WHAT YOU ARE ASKED TO DO
Using the listing below, set down exactly the lines from the one that contains "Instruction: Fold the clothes" through the one that contains "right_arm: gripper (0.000", with no pictures.

Segment Start: DATA SECTION

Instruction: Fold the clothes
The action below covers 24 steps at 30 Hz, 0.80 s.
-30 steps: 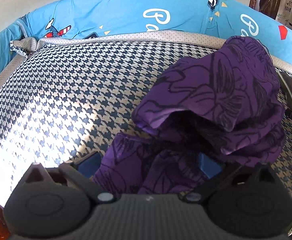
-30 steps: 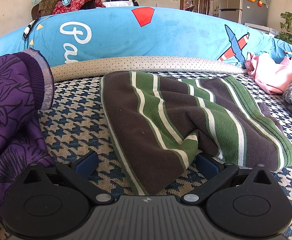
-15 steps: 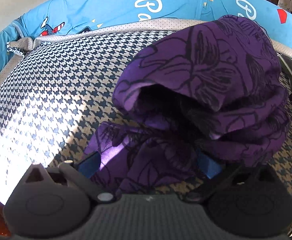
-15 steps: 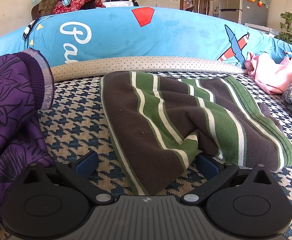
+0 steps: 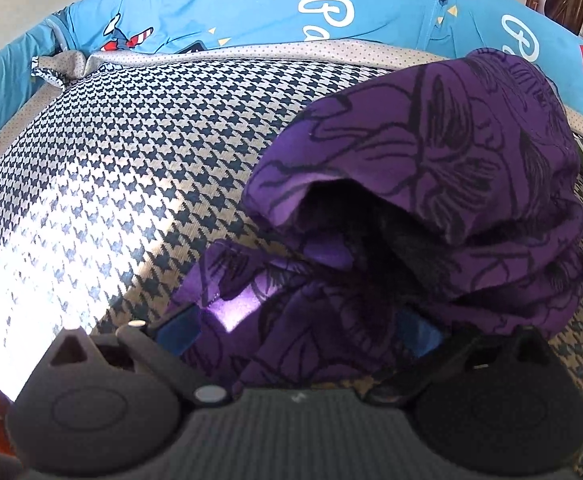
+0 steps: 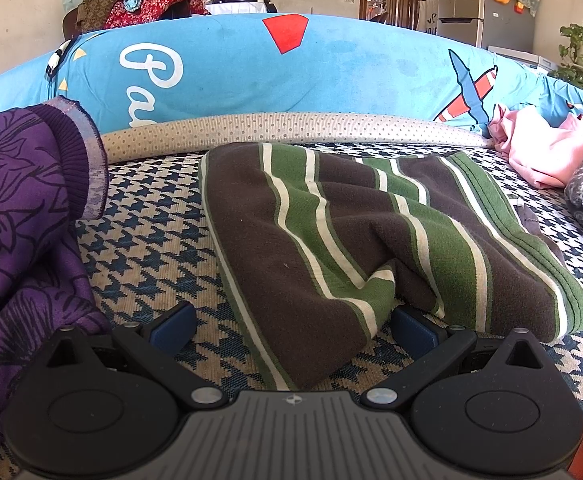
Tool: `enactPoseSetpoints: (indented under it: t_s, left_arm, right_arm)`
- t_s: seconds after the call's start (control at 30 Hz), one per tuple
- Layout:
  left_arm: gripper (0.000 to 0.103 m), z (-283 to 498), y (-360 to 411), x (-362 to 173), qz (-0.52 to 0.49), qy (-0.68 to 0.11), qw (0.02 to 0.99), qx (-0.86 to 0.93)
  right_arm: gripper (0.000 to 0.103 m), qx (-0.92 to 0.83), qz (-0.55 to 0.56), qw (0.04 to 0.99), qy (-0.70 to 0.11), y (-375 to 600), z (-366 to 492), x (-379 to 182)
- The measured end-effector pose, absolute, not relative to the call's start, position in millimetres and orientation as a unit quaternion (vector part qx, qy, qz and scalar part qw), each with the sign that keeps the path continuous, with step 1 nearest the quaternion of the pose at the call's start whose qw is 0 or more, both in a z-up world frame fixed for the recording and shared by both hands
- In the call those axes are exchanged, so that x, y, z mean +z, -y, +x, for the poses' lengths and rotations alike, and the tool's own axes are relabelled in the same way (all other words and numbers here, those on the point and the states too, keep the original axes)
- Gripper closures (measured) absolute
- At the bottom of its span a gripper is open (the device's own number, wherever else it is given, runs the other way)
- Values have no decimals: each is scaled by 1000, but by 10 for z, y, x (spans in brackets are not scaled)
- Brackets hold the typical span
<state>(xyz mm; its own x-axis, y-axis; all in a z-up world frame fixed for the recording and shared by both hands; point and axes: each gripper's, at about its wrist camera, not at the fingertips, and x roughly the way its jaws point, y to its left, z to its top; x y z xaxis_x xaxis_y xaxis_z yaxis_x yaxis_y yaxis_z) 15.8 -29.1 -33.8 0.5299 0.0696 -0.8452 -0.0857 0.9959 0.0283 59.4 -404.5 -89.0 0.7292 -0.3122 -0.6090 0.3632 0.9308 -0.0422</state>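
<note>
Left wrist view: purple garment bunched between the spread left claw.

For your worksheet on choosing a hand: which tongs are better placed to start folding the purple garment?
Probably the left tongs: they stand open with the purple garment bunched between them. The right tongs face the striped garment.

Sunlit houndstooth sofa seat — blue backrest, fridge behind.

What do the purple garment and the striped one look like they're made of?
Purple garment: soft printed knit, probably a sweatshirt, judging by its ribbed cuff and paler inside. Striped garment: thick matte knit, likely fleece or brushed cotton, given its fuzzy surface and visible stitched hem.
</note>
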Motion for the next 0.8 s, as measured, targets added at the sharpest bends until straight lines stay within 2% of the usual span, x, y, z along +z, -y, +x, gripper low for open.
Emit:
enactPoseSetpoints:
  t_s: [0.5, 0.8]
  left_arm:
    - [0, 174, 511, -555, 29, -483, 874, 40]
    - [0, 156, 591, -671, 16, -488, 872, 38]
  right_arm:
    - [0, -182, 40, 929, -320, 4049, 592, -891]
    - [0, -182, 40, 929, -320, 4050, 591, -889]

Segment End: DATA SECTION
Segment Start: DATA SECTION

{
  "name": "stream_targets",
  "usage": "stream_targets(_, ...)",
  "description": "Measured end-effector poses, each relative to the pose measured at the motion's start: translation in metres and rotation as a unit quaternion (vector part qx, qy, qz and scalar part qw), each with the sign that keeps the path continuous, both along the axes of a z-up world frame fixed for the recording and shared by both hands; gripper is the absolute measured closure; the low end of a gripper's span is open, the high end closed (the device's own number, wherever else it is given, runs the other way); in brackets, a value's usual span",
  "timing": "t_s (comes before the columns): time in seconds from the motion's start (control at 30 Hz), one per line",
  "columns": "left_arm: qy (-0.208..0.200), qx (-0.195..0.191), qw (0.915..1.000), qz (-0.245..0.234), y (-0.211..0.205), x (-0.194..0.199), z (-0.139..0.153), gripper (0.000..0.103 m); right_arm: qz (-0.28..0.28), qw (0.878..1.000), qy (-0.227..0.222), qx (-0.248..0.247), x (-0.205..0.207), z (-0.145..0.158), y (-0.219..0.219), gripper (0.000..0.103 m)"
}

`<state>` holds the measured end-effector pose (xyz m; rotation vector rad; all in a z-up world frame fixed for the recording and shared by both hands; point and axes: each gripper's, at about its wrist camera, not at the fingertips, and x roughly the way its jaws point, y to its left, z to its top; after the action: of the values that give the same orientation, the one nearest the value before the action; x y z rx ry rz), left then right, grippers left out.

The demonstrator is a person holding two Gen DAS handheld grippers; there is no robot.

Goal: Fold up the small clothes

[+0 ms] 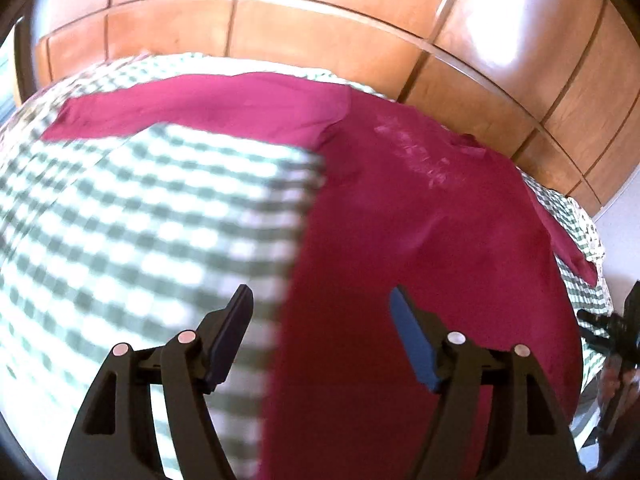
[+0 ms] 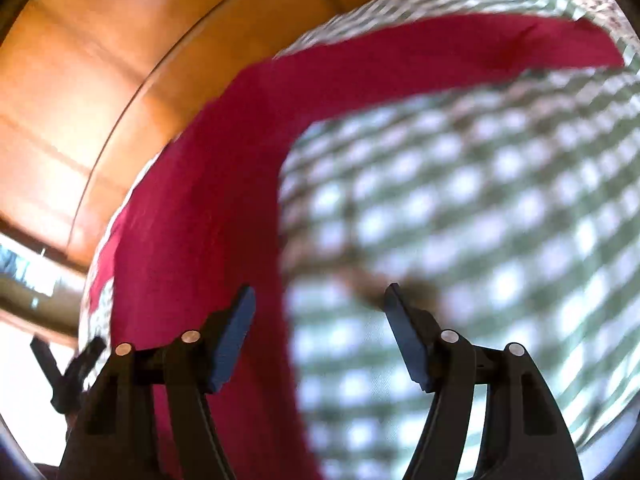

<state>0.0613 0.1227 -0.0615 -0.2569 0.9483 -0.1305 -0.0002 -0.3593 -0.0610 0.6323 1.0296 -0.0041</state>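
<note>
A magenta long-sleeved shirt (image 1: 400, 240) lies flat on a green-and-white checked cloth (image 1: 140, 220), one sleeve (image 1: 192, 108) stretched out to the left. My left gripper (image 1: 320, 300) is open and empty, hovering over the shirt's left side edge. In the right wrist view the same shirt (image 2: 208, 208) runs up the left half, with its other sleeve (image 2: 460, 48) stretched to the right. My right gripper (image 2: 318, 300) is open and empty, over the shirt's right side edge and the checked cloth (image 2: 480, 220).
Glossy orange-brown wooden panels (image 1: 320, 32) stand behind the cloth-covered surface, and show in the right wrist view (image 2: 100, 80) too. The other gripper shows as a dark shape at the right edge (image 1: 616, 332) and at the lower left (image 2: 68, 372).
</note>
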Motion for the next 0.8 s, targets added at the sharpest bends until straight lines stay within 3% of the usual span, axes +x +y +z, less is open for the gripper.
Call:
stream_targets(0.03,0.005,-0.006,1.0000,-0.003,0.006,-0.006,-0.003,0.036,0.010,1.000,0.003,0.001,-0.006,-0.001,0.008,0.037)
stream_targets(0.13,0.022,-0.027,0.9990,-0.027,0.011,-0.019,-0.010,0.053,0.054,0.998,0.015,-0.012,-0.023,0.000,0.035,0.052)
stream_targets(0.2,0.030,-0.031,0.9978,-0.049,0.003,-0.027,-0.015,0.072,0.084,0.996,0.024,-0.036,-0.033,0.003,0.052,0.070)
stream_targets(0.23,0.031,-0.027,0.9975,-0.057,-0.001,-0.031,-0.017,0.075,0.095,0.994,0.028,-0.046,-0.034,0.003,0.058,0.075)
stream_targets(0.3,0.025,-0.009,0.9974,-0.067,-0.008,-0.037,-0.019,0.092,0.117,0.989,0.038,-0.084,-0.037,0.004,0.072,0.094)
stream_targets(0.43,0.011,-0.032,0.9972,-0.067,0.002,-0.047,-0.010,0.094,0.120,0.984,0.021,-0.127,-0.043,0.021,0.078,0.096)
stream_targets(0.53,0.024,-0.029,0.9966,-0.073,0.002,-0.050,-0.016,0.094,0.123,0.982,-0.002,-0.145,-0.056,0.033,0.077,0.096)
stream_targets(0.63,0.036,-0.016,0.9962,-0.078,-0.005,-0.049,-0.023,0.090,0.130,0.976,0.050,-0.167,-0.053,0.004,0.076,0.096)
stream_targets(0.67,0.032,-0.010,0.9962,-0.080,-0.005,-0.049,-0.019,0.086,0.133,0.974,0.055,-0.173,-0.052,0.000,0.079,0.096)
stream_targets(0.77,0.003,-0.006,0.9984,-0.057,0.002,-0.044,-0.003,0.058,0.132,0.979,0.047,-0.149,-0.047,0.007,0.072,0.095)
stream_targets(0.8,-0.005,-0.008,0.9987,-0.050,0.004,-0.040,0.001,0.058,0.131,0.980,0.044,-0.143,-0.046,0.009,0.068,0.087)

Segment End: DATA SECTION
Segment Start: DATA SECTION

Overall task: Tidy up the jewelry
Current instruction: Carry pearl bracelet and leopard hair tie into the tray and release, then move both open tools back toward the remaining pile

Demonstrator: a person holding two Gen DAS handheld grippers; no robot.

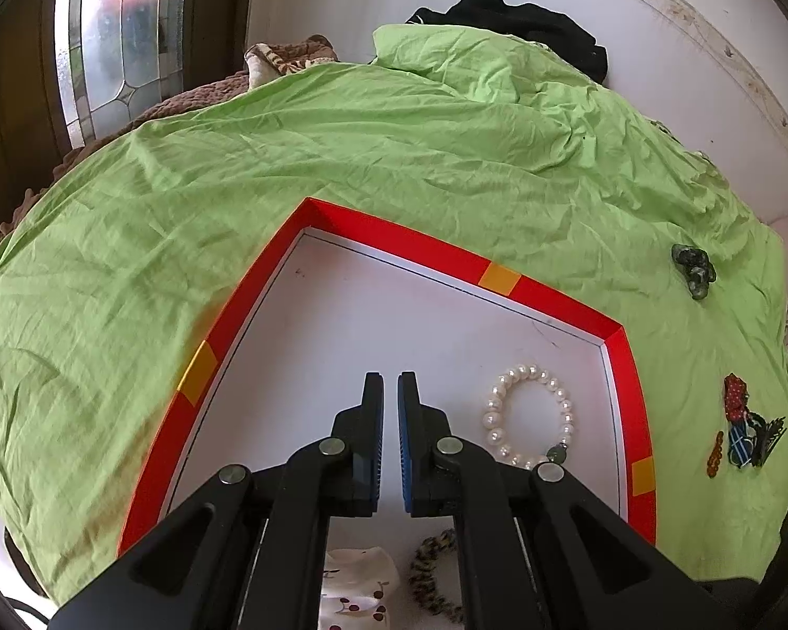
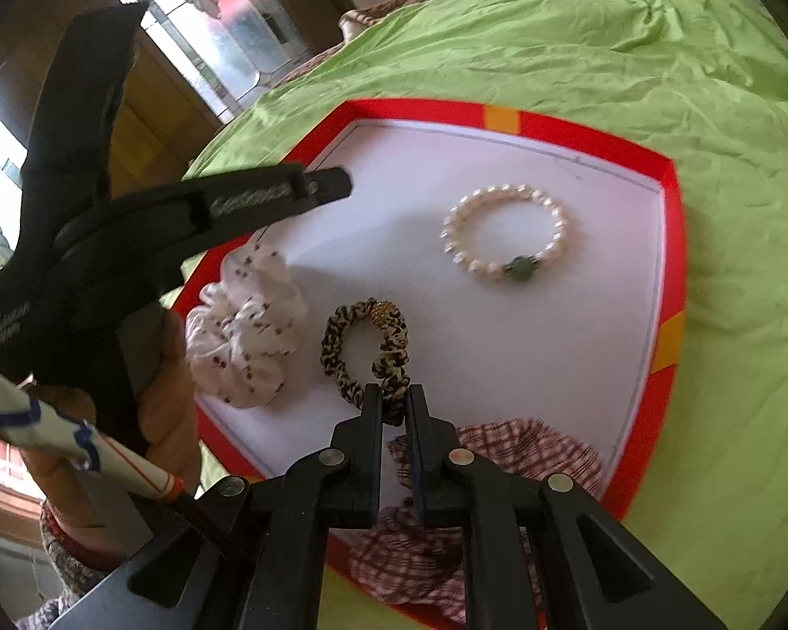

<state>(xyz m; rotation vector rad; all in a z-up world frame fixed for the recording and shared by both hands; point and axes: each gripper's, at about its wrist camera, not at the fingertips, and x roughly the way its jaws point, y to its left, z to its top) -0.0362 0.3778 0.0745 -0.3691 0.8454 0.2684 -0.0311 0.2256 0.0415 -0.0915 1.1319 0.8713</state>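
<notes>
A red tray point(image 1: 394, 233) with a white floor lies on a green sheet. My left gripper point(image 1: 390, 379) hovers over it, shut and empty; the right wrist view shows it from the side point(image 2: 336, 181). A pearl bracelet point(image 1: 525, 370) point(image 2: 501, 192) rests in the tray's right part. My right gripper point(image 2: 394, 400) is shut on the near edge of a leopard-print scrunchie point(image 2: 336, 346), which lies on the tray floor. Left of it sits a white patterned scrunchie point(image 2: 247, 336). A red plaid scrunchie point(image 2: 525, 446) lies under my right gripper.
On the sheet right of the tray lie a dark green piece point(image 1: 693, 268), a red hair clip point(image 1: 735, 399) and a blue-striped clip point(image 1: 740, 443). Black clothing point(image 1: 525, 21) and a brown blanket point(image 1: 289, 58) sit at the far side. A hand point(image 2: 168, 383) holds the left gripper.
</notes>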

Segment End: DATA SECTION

OUTPUT BELOW
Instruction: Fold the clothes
The action below covers 24 steps at 30 Hz, 0.80 s.
-30 steps: 
-30 steps: 
-15 steps: 
-15 steps: 
+0 steps: 
+0 steps: 
Tool: `enactPoseSetpoints: (indented under it: t_s, left_arm, right_arm)`
- t_s: seconds after the call's start (control at 30 Hz), one per tuple
- Layout:
  left_arm: gripper (0.000 to 0.103 m), z (-283 to 498), y (-360 to 411), x (-362 to 173), qz (-0.52 to 0.49), qy (-0.68 to 0.11), qw (0.02 to 0.99), qx (-0.86 to 0.93)
  right_arm: gripper (0.000 to 0.103 m), qx (-0.92 to 0.83), qz (-0.55 to 0.56), qw (0.04 to 0.99), qy (-0.70 to 0.11), y (-375 to 600), z (-366 to 492), x (-379 to 182)

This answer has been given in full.